> **WORK ITEM**:
The exact lines from the start of the material below through the line holding "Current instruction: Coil" are the answer; return those, pictures excluded.

> **DATA FOR ANALYSIS**:
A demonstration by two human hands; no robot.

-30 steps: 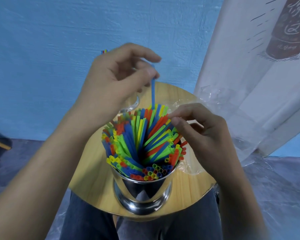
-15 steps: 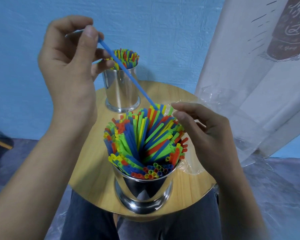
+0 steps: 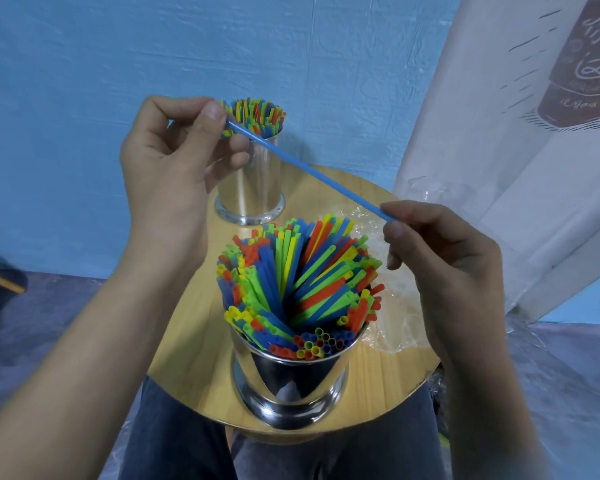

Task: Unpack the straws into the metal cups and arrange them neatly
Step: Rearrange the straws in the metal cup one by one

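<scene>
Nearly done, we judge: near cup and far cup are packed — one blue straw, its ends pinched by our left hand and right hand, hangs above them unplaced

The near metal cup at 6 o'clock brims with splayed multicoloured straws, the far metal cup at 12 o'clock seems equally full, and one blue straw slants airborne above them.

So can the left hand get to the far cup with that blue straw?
Probably yes. The left hand hangs right beside the far cup, with nothing between them. But the right hand pinches the other end of the blue straw, so it would likely have to let go first.
</scene>
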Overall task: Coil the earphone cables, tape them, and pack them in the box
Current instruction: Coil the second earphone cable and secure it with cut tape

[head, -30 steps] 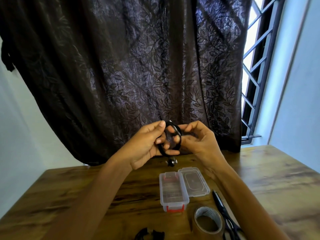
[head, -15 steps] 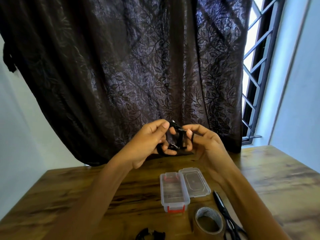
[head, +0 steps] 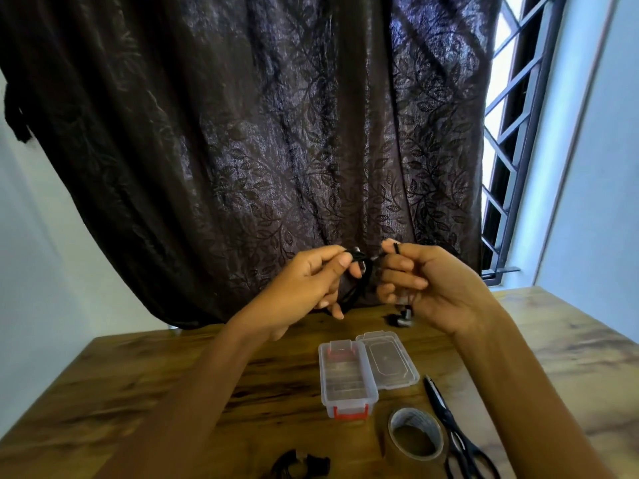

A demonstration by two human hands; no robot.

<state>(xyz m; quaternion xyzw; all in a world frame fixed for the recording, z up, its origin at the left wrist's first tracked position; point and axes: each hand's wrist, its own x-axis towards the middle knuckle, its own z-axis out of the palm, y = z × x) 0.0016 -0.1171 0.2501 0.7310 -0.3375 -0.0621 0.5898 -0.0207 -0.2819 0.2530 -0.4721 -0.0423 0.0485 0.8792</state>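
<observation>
Both hands are raised above the far side of the wooden table (head: 145, 392). My left hand (head: 304, 281) pinches a black earphone cable (head: 361, 286) between thumb and fingers. My right hand (head: 425, 281) grips the same cable, a short end sticking up by its index finger. The earbuds (head: 401, 318) dangle below the right hand. A clear plastic box (head: 344, 378) with red clasps lies open on the table, its lid (head: 389, 363) folded out to the right.
A roll of brown tape (head: 415, 435) lies near the front edge, with black scissors (head: 456, 440) to its right. Another black cable bundle (head: 301, 466) sits at the bottom edge. A dark curtain (head: 259, 133) hangs behind the table; a barred window (head: 511, 133) is at the right.
The hands have drawn apart, loosening the tight coil they held together. The earbuds now hang under my right hand instead of under the coil.
</observation>
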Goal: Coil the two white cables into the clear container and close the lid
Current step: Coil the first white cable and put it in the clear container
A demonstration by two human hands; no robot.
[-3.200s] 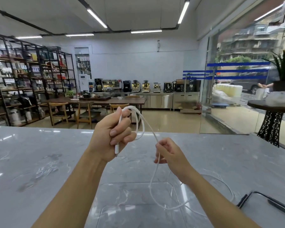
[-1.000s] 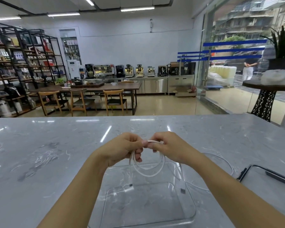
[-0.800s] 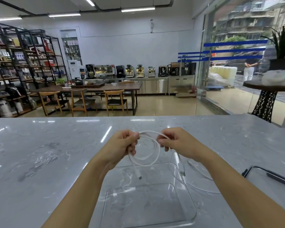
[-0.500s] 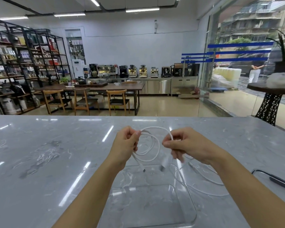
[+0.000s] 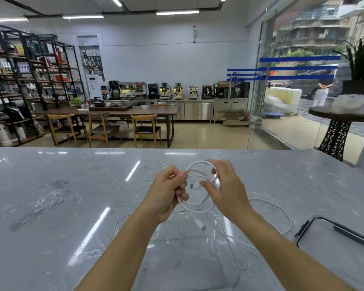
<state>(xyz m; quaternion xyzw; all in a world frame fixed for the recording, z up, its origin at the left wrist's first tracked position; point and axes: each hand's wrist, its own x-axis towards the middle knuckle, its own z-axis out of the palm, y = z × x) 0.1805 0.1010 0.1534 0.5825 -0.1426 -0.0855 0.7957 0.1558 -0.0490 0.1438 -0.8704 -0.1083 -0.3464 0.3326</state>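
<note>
While both forearms reach out over the marble counter point(image 5: 51, 206), the hands meet above the far edge of the clear container point(image 5: 177, 259). The left hand point(image 5: 168, 192) is curled, thumb and fingers pinching the left side of a coiled white cable point(image 5: 198, 207). The right hand point(image 5: 225, 187) is bent at the wrist, its fingertips closed on the right side of the coil and on a plug end near its middle. One plug end point(image 5: 202, 227) dangles from the loops, hanging over the open container. A second white cable point(image 5: 282, 213) lies loose on the counter just right of the container. Farther right, near the edge, the lid point(image 5: 332, 242) rests flat on the counter, apart from the container.
</note>
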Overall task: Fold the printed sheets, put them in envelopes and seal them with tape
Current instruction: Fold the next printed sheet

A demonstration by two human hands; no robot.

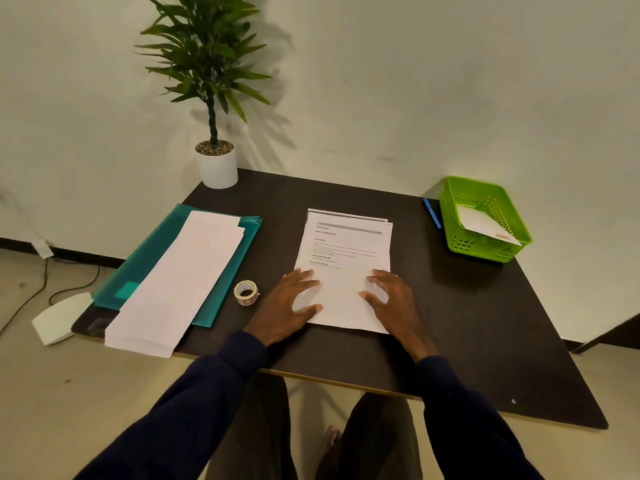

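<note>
Both hands flat, fingers spread, on printed sheets [346, 268] mid-counter | left hand [289, 303] and right hand [391, 299] gripping nothing | envelopes [180, 282] and tape roll [246, 292] lie left | best practice: square edges before creasing.

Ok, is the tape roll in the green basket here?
No, the tape roll sits on the black table beside the left hand, across the table from the green basket.

printed sheets [346, 258]: matt white paper | envelopes [180, 282]: smooth white paper | folder [152, 261]: glossy translucent teal plastic | tape roll [246, 293]: shiny clear film | basket [460, 237]: perforated green plastic | table [467, 323]: matt dark laminate
</note>
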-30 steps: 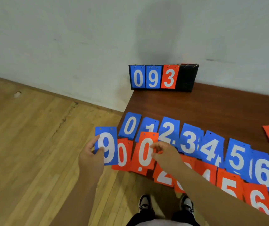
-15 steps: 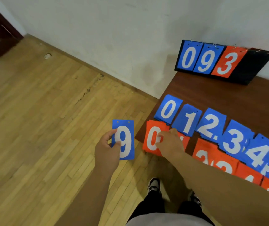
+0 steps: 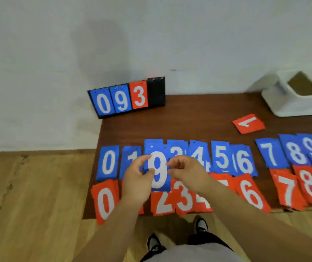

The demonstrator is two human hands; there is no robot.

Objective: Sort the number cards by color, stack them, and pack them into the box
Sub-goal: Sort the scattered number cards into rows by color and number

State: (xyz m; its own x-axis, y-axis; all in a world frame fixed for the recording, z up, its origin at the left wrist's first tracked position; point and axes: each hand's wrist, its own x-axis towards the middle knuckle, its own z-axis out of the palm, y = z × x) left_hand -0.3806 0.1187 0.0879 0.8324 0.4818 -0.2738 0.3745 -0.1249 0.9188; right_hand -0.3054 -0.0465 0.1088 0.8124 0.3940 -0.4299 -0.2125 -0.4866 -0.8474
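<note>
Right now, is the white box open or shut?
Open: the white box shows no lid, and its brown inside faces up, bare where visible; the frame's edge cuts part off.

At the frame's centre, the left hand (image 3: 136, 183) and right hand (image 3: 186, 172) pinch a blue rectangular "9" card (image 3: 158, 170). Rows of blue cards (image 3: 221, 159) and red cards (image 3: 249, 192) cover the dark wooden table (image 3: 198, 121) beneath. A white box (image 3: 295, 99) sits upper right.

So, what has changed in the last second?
The left hand carried the blue 9 card from over the floor, left of the table, to above the card rows. The right hand let go of the red 0 card and now pinches the blue 9 card's right edge. The left hand's hold, the card rows and the scoreboard stayed as they were.
</note>
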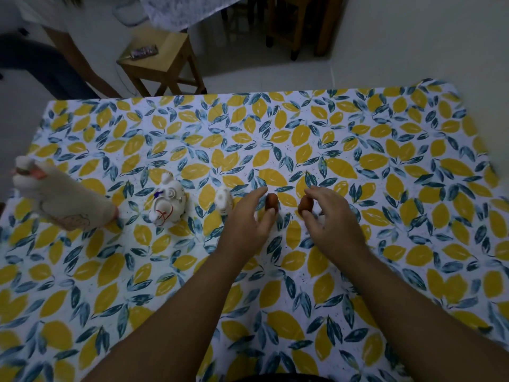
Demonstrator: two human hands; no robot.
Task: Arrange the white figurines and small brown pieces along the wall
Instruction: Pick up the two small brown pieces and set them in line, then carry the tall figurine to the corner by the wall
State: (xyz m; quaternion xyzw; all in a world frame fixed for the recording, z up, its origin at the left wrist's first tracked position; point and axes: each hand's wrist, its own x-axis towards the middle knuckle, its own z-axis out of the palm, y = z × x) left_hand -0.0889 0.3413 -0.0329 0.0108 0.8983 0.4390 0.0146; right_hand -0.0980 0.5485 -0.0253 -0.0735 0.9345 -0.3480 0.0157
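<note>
A row of pieces runs across the lemon-print tablecloth point(385, 150). At the far left lies a large white figurine point(63, 199), tilted on its side. To its right stands a rounder white figurine with red and blue marks point(168, 204), then a small white figurine point(223, 201). My left hand point(248, 219) pinches a small brown piece point(271, 202) between thumb and forefinger. My right hand point(330, 216) holds a second brown piece point(305, 204) the same way. Both brown pieces stand about a hand's width apart, at or just above the cloth.
Beyond the table's far edge stands a wooden stool point(158, 59) with a small object on it. A person's legs point(46, 64) are at the upper left, and dark wooden furniture point(300, 23) is at the back. The floor is white tile.
</note>
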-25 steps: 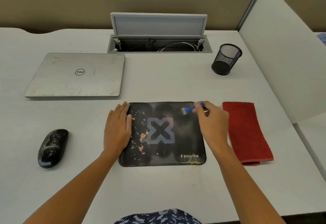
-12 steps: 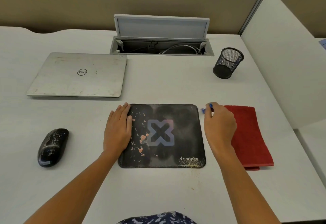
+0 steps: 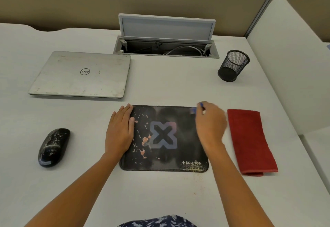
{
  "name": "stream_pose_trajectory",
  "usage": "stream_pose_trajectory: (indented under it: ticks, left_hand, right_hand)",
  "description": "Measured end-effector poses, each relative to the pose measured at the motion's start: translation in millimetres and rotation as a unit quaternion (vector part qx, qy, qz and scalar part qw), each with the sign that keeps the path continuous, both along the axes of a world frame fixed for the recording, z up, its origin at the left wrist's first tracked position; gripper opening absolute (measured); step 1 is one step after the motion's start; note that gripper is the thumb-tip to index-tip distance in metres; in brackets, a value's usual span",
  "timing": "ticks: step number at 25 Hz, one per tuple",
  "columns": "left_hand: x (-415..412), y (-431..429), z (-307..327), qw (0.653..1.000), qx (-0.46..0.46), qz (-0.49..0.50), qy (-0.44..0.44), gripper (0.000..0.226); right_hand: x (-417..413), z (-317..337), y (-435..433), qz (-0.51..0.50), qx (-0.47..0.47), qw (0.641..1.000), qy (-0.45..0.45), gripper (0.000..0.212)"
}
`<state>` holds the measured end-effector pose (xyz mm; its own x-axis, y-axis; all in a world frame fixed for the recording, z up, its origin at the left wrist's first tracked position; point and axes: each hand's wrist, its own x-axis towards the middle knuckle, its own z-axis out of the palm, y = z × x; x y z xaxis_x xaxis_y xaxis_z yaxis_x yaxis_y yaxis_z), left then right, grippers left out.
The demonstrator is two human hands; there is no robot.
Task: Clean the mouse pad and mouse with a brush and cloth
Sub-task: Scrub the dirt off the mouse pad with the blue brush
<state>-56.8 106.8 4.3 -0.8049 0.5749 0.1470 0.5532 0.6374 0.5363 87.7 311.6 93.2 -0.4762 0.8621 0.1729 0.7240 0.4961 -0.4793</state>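
From the head camera, your mouse pad (image 3: 164, 138) lies flat at the centre of the frame on the white desk (image 3: 169, 87). It is black with a purple-grey X in the middle and a "source" logo at its lower right corner. Its left half is spattered with pale orange-pink flecks and a few larger blobs just left of the X; fine yellowish grit dusts the lower right corner by the logo. The upper middle looks smeared and greyish.

Your left hand (image 3: 120, 131) is laid flat, fingers together, palm down on the pad's left edge. Your right hand (image 3: 210, 124) is closed around a small blue brush (image 3: 197, 108) at the pad's upper right corner; only the blurred blue tip shows past your fingers, so you cannot tell whether the bristles touch the pad.

The mouse (image 3: 53, 147) sits at the left of the frame, well apart from the pad, glossy black and flecked with whitish specks. The red cloth (image 3: 250, 141) lies folded just right of the pad, untouched.

A closed silver laptop (image 3: 80, 74) is at the upper left, a black mesh cup (image 3: 233, 68) at the upper right.
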Motion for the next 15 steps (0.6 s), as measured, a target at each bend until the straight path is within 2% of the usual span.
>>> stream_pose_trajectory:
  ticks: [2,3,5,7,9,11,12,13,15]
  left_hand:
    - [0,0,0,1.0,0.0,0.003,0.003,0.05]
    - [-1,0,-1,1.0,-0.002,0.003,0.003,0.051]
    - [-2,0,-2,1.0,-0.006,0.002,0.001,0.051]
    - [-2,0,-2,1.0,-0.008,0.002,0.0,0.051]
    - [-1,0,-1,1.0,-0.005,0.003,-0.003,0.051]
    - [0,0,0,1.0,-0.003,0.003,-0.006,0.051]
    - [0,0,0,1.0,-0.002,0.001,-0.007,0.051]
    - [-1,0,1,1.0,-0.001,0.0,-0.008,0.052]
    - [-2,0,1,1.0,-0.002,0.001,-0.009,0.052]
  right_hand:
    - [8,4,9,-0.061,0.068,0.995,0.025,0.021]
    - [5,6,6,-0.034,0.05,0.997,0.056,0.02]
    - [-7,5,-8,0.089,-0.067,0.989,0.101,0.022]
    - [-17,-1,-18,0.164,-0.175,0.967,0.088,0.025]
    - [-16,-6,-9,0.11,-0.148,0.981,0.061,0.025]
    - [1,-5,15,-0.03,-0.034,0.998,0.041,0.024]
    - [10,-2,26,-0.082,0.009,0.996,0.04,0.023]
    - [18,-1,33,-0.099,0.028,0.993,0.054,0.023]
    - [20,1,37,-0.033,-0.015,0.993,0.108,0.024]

> **ANSWER SECTION**:
A demonstration by two human hands; no robot.

-30 steps: 
-15 steps: 
+0 steps: 

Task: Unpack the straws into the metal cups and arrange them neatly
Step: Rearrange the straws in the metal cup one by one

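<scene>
Nearly done, we judge: near cup and far cup are packed — one blue straw, its ends pinched by our left hand and right hand, hangs above them unplaced

The near metal cup at 6 o'clock brims with splayed multicoloured straws, the far metal cup at 12 o'clock seems equally full, and one blue straw slants airborne above them.

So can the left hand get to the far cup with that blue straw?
Probably yes. The left hand hangs right beside the far cup, with nothing between them. But the right hand pinches the other end of the blue straw, so it would likely have to let go first.
</scene>
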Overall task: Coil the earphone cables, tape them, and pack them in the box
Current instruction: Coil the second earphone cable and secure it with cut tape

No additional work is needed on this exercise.